Cryptococcus is a fungus naturally found in the environment, and until relatively recently, it was considered harmless to people. But for people with compromised immune systems, such as those with HIV/AIDS, diabetes or cancer, breathing in cryptococcus spores can be deadly.

Blake Billmyre

“Compared to bacteria and viruses, we don’t know a lot about fungi,” Billmyre said. “Before the HIV/AIDS epidemic of the 1980s and ’90s, scientists didn’t focus much on fungal infections because of how rarely they occurred in patients.”

Adapting to warmer climate key to fungi evolution

Now named one of the World Health Organization’s critical fungal threats to human health, cryptococcus kills more than 100,000 people each year.

“What’s especially foreboding about cryptococcus species is that they weren’t always dangerous to humans. About 100 million years ago, a genetic change allowed them to, for the first time, survive and grow at warmer temperatures, such as those found in the human body,” said Billmyre. “Now that the planet is warming, current models suggest that other fungi might similarly evolve to have the ability to grow in the warm bodies of humans — a dangerous prospect.

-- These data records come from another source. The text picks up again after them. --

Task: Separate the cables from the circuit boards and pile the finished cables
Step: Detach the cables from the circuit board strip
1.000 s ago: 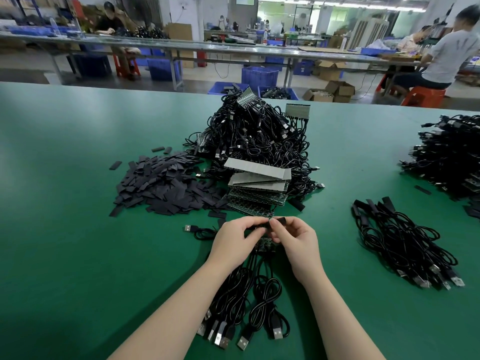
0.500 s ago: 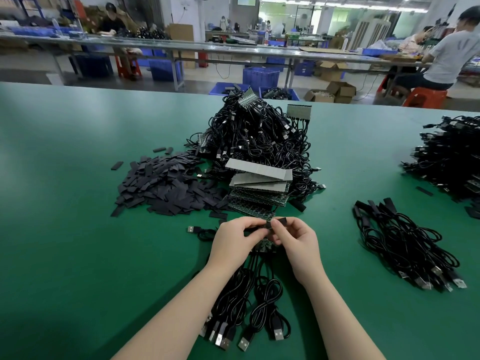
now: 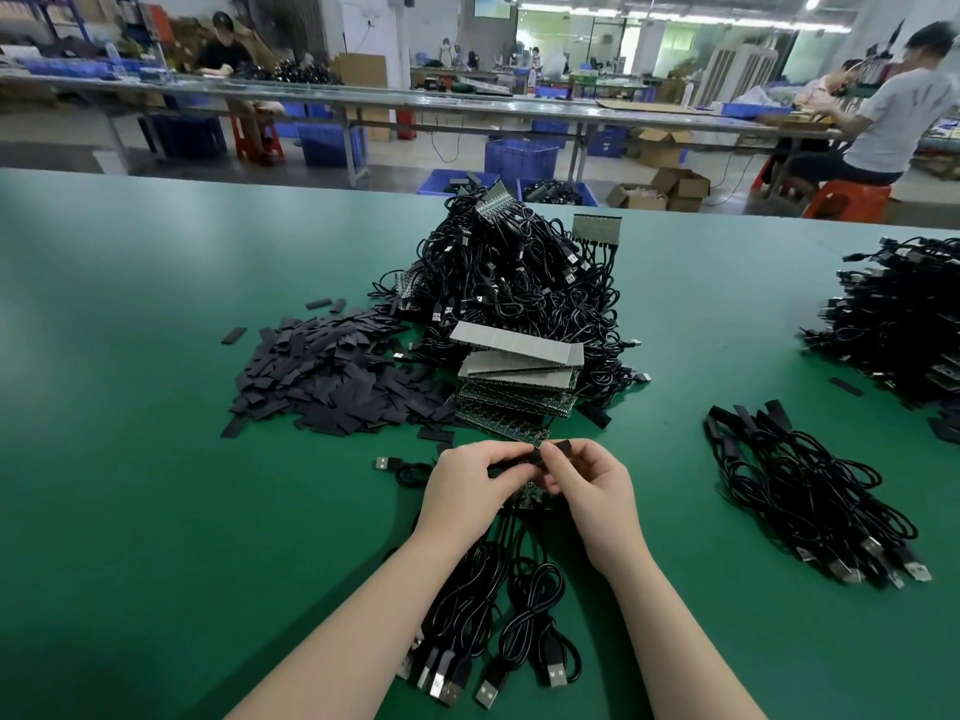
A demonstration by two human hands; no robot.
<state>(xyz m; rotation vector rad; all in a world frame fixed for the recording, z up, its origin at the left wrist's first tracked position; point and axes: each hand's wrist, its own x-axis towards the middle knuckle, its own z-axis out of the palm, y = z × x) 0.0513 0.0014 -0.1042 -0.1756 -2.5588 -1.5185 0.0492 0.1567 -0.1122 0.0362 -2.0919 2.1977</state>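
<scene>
Both hands were in at the near edge of the green tabletop (image 3: 156, 511), working one circuit board (image 3: 530, 497) with its USB cables (image 3: 498, 605) trailing back toward the person. The left hand (image 3: 470, 480) pinched the black piece at the board's top edge, fingers curled tight on it, and the right hand (image 3: 589, 491) gripped the same black sleeve (image 3: 558, 450) from the other side. The board looked thin, stiff and snappable, so the hold probably belonged at the connector end, not on the limp, light cord. Behind sat the stack of boards (image 3: 519, 376), the unsorted heap of cables (image 3: 511, 283) and the loose black sleeves (image 3: 332, 376); finished cables (image 3: 810, 491) lay piled toward the right edge.
</scene>
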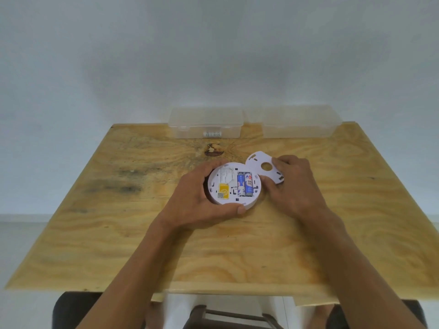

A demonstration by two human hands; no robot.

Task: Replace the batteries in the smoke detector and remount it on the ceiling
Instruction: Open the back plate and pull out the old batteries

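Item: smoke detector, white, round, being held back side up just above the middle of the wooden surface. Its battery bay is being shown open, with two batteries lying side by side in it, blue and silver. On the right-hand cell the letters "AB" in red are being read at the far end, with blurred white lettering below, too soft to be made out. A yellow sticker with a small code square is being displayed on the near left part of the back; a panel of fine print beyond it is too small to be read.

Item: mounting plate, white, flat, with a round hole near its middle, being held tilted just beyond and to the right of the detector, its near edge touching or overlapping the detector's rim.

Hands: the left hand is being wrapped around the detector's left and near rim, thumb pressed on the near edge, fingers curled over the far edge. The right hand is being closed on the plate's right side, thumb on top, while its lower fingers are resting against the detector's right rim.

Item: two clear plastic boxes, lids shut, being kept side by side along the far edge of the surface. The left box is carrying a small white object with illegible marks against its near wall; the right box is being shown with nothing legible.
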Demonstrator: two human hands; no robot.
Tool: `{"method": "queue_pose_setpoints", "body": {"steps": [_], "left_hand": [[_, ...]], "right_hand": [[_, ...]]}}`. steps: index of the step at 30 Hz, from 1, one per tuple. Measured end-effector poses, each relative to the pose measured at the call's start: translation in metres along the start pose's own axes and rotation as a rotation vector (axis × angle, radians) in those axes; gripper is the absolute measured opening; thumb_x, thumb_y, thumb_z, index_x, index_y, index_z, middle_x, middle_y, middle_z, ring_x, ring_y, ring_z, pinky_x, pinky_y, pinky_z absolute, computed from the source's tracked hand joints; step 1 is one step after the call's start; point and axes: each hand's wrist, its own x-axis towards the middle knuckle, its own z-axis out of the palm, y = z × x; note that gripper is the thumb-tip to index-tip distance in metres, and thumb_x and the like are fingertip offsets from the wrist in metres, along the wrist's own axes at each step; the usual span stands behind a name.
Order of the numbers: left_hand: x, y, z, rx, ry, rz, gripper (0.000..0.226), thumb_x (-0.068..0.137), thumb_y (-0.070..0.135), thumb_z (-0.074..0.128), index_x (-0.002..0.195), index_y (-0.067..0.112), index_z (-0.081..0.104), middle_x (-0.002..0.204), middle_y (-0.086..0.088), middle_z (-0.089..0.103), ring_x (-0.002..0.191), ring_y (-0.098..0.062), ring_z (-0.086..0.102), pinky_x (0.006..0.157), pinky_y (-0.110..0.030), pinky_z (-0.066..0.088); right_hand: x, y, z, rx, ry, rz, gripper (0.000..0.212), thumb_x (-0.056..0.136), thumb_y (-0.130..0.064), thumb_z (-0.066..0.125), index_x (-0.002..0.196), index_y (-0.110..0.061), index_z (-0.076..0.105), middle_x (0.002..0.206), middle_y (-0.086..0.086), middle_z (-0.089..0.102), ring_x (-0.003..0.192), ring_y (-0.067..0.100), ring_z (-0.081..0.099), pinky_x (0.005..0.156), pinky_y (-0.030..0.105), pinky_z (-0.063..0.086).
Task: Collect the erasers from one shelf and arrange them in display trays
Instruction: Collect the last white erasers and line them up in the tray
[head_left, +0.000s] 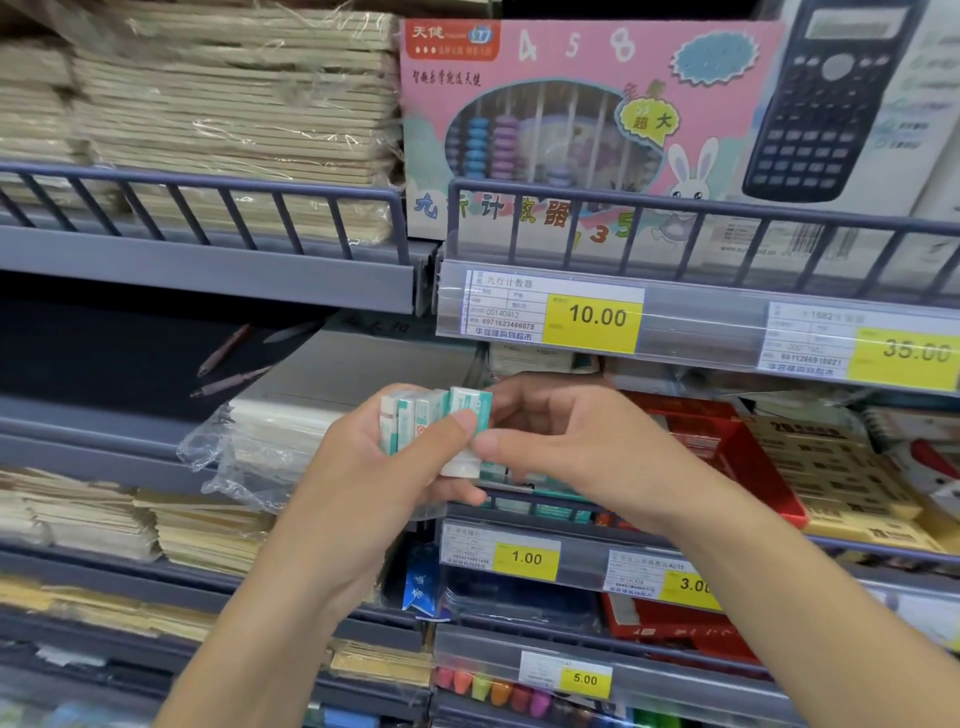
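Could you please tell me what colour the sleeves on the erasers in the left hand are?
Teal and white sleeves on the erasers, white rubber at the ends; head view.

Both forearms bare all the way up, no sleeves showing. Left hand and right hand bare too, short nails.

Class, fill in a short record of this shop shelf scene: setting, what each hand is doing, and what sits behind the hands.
setting: stationery shelves with price tags
left hand: holds a row of erasers
right hand: pinches the end eraser of that row
behind hands: red tray on the shelf
shelf above: pink abacus box
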Motion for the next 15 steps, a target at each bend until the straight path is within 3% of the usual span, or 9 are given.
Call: {"method": "queue_pose_setpoints", "body": {"steps": [4,7,9,11,13,15], "left_hand": [[0.000,0.001,-0.001,0.091,-0.004,0.025,0.034,0.073,0.048,0.079,0.097,0.024,0.076,0.088,-0.009,0.076,0.061,-0.014,0.063,0.064,-0.024,0.059],[0.000,0.001,-0.005,0.146,0.022,0.065,0.033,0.072,0.050,0.079,0.094,0.025,0.074,0.079,-0.008,0.069,0.060,-0.013,0.059,0.060,-0.022,0.056],[0.000,0.001,-0.004,0.144,0.023,0.088,0.030,0.073,0.047,0.079,0.093,0.025,0.074,0.076,-0.007,0.068,0.058,-0.013,0.057,0.057,-0.022,0.053],[0.000,0.000,-0.002,0.146,0.029,0.107,0.022,0.078,0.040,0.079,0.093,0.024,0.075,0.074,-0.009,0.068,0.056,-0.015,0.056,0.056,-0.025,0.052],[0.001,-0.001,0.000,0.114,0.068,0.118,0.009,0.086,0.028,0.079,0.092,0.022,0.075,0.075,-0.012,0.071,0.054,-0.018,0.057,0.054,-0.025,0.052],[0.002,-0.003,0.002,0.039,0.106,0.094,0.005,0.090,0.019,0.077,0.094,0.016,0.076,0.079,-0.017,0.074,0.059,-0.020,0.063,0.053,-0.024,0.055]], "right_hand": [[-0.001,0.000,0.007,-0.007,0.069,-0.046,0.018,0.093,-0.015,0.070,0.110,-0.009,0.069,0.102,0.009,0.074,0.078,0.015,0.068,0.080,0.033,0.057],[-0.006,-0.002,0.002,-0.039,0.037,-0.077,0.022,0.098,-0.013,0.064,0.120,-0.013,0.068,0.102,0.011,0.073,0.077,0.024,0.069,0.085,0.045,0.058],[-0.008,-0.002,0.000,-0.151,0.000,-0.111,0.029,0.099,-0.016,0.062,0.127,-0.023,0.067,0.093,-0.002,0.072,0.074,0.017,0.062,0.077,0.038,0.056],[-0.007,0.001,0.002,-0.151,0.022,-0.130,0.035,0.097,-0.015,0.065,0.130,-0.025,0.064,0.089,-0.003,0.066,0.074,0.010,0.056,0.071,0.029,0.050],[-0.009,0.003,0.005,-0.040,0.113,-0.117,0.035,0.091,-0.016,0.072,0.124,-0.024,0.064,0.091,-0.006,0.064,0.075,0.011,0.057,0.072,0.031,0.052],[-0.013,0.005,0.009,-0.114,0.196,-0.167,0.035,0.084,-0.027,0.078,0.116,-0.030,0.064,0.093,-0.011,0.066,0.077,0.011,0.061,0.071,0.037,0.056]]}}
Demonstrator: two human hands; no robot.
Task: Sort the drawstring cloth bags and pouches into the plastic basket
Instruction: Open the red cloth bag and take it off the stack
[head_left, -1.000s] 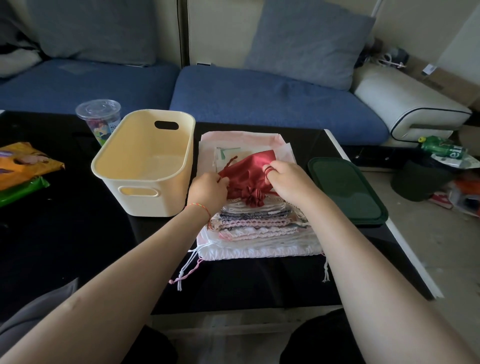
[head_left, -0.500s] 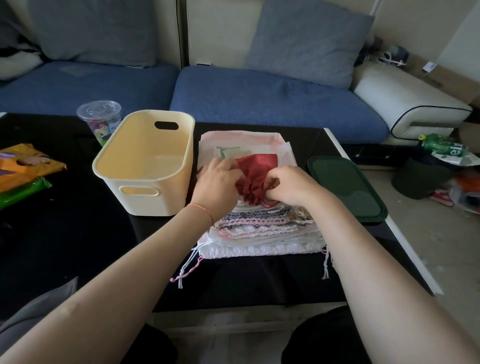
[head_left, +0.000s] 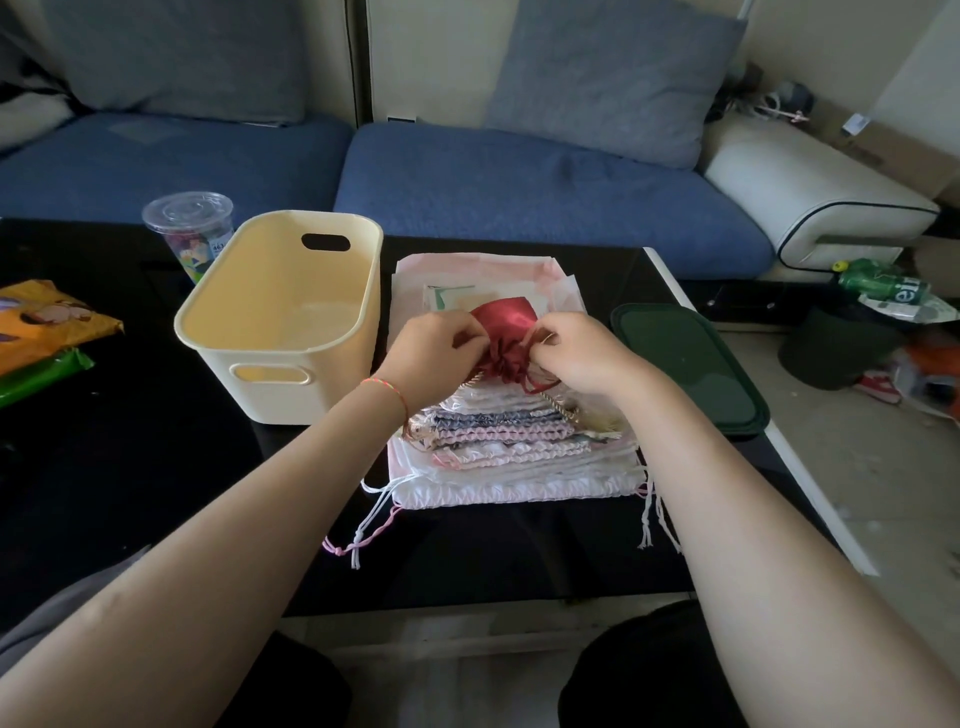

“With this kind of evolutionary pressure on fungi, we could soon face completely novel diseases that the human body isn’t used to fighting.”

Research may help identify treatment targets for fungus

Billmyre’s lab will focus on determining what led to cryptococcus’ ability to survive at higher temperatures by identifying the genes required for this evolution.

That information may help researchers determine pathways for drugs targeting cryptococcus.

Billmyre and his team also are exploring the fungi’s evolving resistance to current drug regimens. Drug-resistant strains of cryptococcus are popping up within the warm sub-Saharan region of Africa, leading researchers to question of how some of these pathogenic fungi have become more resistant than others.

“Our research will guide us toward a deeper understanding of how to combat drug resistance that will allow us to better treat patients right off the bat,” Billmyre said. “This can completely reshape future treatment of not just cryptococcus but also other fungal infections.”